▶ WHAT THE TASK ASKS
Look through the data below. Pick out the lines holding the string "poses".

# # #

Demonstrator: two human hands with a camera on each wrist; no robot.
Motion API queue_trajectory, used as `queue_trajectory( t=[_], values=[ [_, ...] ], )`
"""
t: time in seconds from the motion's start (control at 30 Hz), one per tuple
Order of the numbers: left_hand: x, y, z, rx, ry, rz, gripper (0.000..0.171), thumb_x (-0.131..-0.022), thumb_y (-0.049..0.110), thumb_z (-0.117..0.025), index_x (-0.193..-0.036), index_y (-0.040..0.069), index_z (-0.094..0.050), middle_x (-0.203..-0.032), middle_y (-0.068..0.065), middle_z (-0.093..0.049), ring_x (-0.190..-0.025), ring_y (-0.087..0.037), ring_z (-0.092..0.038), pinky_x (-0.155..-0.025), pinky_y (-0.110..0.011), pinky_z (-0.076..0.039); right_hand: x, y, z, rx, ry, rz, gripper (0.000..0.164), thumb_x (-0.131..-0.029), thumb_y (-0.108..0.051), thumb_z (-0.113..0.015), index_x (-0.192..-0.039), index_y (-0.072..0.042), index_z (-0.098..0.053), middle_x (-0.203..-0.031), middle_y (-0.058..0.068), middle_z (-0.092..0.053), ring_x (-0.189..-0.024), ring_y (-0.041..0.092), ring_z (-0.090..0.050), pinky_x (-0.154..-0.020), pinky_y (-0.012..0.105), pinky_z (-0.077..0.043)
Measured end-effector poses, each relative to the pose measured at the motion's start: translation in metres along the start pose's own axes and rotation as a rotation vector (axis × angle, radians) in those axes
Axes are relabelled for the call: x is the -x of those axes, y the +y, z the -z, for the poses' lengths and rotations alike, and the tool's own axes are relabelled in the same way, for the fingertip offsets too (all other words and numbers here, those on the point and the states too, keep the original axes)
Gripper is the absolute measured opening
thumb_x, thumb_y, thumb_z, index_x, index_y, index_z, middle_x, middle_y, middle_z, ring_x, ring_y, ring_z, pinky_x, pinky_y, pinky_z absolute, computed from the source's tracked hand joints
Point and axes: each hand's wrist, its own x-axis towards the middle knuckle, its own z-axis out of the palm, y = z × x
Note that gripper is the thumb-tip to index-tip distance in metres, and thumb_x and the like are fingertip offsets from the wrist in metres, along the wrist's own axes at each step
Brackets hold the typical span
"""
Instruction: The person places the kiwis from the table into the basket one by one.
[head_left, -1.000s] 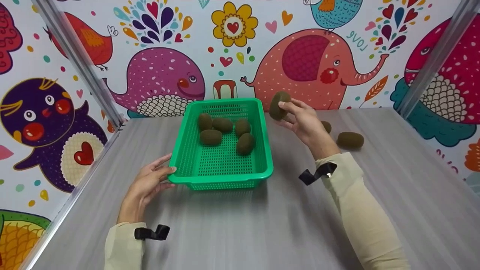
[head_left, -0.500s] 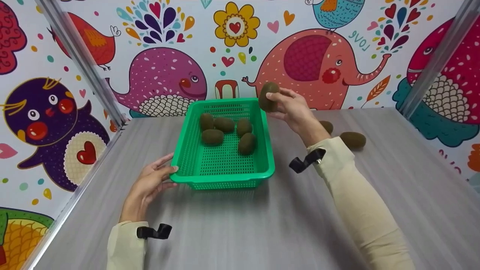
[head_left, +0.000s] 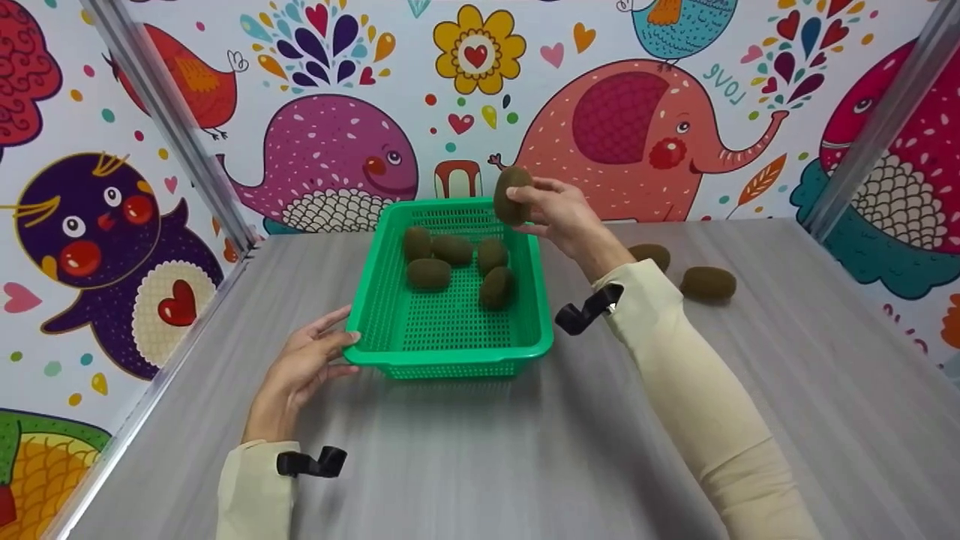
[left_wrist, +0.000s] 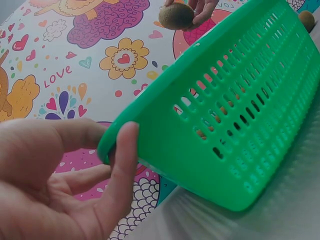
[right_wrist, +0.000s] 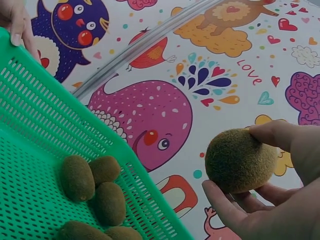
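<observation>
A brown fuzzy kiwi (head_left: 512,196) is pinched between the thumb and fingers of my right hand (head_left: 564,216), above the far right corner of a green plastic basket (head_left: 450,358). In the right wrist view the same kiwi (right_wrist: 239,161) shows from close up. My left hand (head_left: 306,364) grips the basket's near left corner; the left wrist view shows thumb and fingers on either side of its rim (left_wrist: 112,135). Inside the basket several kiwis (head_left: 429,274) lie toward its far half, one of them, a kiwi (head_left: 497,288), by the right wall.
Two more kiwis lie on the grey table (head_left: 465,457) to the right: one kiwi (head_left: 709,283) in full view, another kiwi (head_left: 651,256) partly behind my right forearm. Printed panels (head_left: 465,112) wall in the back and sides, with metal posts (head_left: 169,127) at the corners.
My right hand has carried the kiwi leftward, from beside the basket to over its far right corner. My left hand keeps its grip on the rim.
</observation>
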Motion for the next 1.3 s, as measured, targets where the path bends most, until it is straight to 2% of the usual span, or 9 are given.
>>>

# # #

▶ RESPONSE TO THE EXERCISE
Measured end-effector poses, each relative to the pose measured at the motion's start: translation in metres along the start pose's own axes and rotation as a rotation vector (axis × angle, radians) in those axes
Axes are relabelled for the call: x is the -x of those axes, y the +y, z the -z, for the poses' lengths and rotations alike, and the tool's own axes are relabelled in the same way, for the fingertip offsets too (all other words and numbers here, those on the point and the states too, keep the original axes)

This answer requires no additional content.